# GRIB2 Reference Recipe for HRRR (High-Resolution Rapid Refresh)

This notebook examples uses the {class}`pangeo_forge_recipes.recipes.ReferenceRecipe` to create a reference index of the HRRR dataset. Since it is a kerchunk based reference recipe, none of the source data files are transfered, only the `.json` kerchunk index is copied over. 

For more background, see [this blog post](https://medium.com/pangeo/fake-it-until-you-make-it-reading-goes-netcdf4-data-on-aws-s3-as-zarr-for-rapid-data-access-61e33f8fe685).

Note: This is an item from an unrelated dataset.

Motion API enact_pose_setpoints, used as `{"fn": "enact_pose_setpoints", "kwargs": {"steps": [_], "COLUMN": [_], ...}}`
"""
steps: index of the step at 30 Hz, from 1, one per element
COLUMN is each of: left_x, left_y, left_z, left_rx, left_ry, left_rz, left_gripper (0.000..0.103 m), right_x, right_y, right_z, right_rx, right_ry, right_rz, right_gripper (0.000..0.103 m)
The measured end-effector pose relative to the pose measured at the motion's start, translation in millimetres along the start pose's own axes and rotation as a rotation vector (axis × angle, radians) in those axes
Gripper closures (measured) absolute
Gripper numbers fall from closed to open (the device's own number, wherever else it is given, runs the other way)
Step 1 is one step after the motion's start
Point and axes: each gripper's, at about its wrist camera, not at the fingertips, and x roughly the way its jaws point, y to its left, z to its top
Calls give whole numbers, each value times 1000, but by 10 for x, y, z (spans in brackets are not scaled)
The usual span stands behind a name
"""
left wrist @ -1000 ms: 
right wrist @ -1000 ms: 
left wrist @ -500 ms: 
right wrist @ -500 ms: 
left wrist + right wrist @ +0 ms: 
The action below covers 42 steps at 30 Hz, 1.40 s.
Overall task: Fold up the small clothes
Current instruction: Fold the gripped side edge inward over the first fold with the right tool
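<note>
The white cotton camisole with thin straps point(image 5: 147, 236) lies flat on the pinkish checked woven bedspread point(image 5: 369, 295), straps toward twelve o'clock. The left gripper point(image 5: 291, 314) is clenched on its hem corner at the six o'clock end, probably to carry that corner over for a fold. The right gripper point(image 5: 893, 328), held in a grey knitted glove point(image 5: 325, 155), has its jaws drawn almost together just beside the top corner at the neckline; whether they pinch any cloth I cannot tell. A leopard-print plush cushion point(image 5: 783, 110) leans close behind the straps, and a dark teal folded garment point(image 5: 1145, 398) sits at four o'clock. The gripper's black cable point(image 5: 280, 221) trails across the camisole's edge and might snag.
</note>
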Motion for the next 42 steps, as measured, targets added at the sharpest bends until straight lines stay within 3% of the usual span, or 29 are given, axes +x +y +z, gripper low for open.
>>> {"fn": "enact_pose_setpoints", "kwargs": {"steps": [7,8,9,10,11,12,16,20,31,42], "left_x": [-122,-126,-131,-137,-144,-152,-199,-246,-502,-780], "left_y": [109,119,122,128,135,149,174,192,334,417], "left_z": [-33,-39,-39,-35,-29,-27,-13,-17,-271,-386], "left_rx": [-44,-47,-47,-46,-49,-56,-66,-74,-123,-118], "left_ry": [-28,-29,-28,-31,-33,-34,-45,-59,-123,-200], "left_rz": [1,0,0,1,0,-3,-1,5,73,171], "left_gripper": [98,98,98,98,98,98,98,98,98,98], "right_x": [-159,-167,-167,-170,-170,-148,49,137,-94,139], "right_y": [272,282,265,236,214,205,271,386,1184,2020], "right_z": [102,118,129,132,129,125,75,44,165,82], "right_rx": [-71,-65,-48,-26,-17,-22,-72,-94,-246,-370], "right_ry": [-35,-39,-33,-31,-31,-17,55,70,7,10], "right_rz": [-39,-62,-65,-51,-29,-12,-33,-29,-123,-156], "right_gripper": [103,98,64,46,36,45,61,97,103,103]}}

The HRRR dataset is an atmospheric model produced by NOAA in near-real-time. The output model data are stored in the GRIB2 format, which is a common format in weather forecasting and modeling. By using the Kerchunk-based {class}`pangeo_forge_recipes.recipes.ReferenceRecipe`, we can read this dataset as if it were `Zarr`. 


## Define the FilePattern

Here we will select some files from the HRRR data archive on the [AWS open data registry](https://registry.opendata.aws/noaa-hrrr-pds/). 

In [None]:

import fsspec 

# Initiate fsspec filesystems for reading and writing
fs = fsspec.filesystem('s3', anon=True, skip_instance_cache=True)

# retrieve list of available days in archive
days_available = fs.glob('s3://noaa-hrrr-bdp-pds/hrrr.*')

# Read HRRR GRIB2 files from latest day
files = fs.glob(f's3://{days_available[-1]}/conus/*wrfsfcf01.grib2')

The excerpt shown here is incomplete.